## Task details
Copy each line containing the word "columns" from the records that follow, please.

## Supplied entries

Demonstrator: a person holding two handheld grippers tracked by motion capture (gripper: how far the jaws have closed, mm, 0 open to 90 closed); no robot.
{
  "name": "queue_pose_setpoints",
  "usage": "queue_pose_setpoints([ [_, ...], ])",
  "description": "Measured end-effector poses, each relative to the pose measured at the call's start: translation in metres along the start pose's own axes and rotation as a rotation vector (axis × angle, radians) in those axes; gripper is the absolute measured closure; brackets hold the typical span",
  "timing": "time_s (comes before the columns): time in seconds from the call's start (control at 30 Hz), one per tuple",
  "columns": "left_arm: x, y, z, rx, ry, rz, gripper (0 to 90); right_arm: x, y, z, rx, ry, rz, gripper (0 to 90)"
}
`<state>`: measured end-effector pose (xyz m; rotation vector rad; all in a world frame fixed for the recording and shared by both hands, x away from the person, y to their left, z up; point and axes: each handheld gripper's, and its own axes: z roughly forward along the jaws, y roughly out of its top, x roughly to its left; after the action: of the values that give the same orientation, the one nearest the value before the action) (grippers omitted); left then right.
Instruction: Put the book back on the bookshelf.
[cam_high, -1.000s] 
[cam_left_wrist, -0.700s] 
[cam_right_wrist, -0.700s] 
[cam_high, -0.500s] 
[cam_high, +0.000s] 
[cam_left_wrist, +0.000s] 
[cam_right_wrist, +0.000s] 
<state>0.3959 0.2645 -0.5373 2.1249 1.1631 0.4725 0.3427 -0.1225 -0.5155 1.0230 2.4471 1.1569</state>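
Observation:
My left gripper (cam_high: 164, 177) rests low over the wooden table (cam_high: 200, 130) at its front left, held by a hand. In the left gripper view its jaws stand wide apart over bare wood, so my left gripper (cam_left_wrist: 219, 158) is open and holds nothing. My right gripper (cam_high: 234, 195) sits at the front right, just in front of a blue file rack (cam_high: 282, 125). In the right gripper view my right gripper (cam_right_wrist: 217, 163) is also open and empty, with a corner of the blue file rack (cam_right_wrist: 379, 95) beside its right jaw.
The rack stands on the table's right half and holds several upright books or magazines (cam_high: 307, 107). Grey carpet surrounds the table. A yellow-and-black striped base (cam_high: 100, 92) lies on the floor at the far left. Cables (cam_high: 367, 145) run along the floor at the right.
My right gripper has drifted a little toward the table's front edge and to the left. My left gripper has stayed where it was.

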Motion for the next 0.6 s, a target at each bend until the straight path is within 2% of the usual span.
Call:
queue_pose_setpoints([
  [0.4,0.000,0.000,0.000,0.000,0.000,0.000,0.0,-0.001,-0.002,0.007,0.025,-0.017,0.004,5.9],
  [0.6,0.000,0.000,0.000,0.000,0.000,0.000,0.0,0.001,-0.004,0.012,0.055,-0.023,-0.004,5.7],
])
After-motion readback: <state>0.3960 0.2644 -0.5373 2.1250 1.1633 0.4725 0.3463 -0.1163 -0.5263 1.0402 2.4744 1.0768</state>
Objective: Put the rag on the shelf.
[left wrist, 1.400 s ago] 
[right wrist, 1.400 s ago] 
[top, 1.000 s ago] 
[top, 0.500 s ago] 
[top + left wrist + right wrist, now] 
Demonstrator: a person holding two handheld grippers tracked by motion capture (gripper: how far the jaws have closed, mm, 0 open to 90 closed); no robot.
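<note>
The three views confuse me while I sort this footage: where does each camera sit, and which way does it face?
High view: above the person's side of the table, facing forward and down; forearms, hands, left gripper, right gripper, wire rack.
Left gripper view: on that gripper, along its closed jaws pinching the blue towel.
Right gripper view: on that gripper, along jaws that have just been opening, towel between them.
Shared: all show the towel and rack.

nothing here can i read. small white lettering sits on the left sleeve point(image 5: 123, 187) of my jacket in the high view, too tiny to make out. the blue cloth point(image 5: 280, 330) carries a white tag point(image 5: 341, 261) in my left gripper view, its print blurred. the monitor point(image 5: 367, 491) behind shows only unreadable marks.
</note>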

## Finished exercise
  "timing": "time_s (comes before the columns): time in seconds from the call's start (control at 30 Hz), one per tuple",
  "columns": "left_arm: x, y, z, rx, ry, rz, gripper (0 to 90); right_arm: x, y, z, rx, ry, rz, gripper (0 to 90)"

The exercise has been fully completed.